Jun 23, 2026
Accessory Dwelling Units have gone from a niche topic in California real estate conversations to something nearly every Burbank homeowner with a big enough lot has at least thought about. The regulatory environment shifted significantly over the past several years, making it easier and faster to permit, build, and rent out a secondary unit on a residential property. And the financial case is genuinely compelling in a market where rents have stayed firm.
But ADU management in Burbank CA is its own discipline. Building or converting an ADU is one challenge. Managing it well over time, keeping it occupied with good tenants, handling maintenance without it eating up your weekends, and staying compliant with California's evolving tenant protection laws is a different and ongoing challenge entirely.

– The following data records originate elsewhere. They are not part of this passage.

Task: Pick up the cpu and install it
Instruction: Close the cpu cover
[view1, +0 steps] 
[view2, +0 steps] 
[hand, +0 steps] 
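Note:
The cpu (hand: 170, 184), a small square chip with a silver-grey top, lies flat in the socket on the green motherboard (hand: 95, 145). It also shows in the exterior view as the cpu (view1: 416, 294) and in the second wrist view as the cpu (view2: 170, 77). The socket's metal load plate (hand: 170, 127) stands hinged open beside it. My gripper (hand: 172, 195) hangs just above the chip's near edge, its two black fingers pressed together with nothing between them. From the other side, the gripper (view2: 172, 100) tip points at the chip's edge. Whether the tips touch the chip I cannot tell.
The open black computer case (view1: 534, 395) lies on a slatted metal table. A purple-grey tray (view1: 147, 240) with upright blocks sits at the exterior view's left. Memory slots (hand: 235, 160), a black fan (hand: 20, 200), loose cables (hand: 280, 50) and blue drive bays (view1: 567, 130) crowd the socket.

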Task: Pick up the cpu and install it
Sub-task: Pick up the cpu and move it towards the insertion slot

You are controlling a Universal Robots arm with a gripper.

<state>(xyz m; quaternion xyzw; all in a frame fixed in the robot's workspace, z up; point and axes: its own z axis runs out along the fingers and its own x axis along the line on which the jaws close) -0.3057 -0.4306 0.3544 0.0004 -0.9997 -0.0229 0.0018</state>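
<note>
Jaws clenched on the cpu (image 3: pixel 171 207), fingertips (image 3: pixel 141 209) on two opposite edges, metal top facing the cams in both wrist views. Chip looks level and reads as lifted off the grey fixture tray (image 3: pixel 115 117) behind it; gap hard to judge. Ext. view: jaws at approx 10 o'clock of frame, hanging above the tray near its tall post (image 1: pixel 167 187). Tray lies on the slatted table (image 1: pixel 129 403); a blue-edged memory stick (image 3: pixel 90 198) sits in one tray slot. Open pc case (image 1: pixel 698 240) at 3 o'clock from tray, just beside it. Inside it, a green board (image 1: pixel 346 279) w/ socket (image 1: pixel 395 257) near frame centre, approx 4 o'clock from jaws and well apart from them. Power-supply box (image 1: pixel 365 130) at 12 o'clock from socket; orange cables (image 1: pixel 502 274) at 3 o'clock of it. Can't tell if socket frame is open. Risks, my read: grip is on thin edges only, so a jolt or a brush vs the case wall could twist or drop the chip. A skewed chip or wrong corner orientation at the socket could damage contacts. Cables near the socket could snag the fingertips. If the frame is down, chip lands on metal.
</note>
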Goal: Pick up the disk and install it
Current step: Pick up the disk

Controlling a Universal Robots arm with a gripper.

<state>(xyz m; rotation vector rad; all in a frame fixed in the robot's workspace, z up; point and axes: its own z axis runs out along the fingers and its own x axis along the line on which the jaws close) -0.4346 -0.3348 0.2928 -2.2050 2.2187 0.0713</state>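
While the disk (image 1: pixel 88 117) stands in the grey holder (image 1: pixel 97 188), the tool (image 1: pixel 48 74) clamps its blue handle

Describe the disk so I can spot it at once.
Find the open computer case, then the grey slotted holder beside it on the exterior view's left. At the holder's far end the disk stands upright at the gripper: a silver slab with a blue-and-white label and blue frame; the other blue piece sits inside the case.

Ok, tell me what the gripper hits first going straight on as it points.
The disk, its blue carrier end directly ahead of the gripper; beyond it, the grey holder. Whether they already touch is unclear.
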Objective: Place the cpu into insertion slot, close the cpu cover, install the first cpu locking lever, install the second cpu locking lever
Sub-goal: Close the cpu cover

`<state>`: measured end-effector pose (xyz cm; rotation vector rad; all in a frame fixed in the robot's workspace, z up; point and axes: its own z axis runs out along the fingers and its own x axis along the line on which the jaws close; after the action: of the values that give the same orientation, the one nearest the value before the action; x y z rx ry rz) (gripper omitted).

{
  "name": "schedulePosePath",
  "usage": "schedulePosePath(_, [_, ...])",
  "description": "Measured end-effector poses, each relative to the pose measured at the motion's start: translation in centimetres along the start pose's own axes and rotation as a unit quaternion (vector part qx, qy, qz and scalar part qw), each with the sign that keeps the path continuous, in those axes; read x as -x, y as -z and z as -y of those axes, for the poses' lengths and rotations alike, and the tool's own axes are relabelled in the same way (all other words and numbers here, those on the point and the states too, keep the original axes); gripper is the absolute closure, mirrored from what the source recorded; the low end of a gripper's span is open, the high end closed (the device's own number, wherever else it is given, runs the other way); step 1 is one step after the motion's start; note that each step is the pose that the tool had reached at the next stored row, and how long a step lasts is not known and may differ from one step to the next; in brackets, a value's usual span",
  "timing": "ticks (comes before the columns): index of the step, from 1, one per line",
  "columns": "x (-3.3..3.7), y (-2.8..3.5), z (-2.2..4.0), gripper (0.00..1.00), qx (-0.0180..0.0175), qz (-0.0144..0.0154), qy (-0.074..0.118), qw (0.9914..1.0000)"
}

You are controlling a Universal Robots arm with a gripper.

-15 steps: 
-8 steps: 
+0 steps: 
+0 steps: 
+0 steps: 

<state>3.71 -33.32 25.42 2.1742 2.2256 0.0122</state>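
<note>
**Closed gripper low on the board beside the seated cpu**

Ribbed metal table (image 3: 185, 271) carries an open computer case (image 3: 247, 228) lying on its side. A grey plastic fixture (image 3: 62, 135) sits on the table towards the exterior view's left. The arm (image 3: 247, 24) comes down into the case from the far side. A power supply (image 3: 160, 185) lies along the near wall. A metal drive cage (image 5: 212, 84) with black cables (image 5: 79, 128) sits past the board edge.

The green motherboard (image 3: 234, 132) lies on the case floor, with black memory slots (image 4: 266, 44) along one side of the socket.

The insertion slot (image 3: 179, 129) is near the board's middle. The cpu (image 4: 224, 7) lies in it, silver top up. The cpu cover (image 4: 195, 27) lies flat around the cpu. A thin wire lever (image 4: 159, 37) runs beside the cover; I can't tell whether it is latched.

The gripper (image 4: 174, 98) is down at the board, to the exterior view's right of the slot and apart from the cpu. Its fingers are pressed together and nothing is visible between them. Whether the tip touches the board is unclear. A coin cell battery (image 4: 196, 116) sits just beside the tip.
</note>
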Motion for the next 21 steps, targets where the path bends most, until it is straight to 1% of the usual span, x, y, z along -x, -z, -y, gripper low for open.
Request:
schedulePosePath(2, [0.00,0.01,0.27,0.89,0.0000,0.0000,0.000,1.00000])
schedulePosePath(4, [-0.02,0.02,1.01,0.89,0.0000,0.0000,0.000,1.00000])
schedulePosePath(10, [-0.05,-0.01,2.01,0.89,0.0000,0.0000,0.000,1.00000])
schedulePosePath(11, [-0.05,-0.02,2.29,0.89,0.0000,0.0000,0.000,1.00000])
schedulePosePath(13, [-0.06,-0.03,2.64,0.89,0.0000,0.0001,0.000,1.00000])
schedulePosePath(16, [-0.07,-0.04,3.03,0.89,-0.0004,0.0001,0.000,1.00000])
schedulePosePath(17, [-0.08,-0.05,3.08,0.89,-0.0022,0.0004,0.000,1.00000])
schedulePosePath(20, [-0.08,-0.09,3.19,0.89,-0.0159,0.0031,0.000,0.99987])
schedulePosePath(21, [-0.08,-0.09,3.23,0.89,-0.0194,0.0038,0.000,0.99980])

This guide is for homeowners who are already operating or seriously considering an ADU in the Burbank area and want to understand what good management of that unit actually looks like in practice.
When you rent out a standalone investment property, the management relationship is relatively clean. You own a building, a tenant lives in it, and your interactions are defined by a lease and a maintenance schedule. An ADU on a property where you also live (or where your primary tenant lives) changes the dynamic in a few important ways.
Proximity is the biggest one. When your ADU tenant is 30 feet from your back door, the informal interactions that don't happen with a distant investment property become part of daily life. Shared driveways, shared outdoor spaces, noise, guests, and parking all create friction points that a good lease structure needs to anticipate.
California also has specific tenant protection laws that apply to ADUs, and some of those laws interact with the owner-occupied nature of the property in ways that affect your rights as a landlord. Understanding those nuances before you place your first tenant matters a lot.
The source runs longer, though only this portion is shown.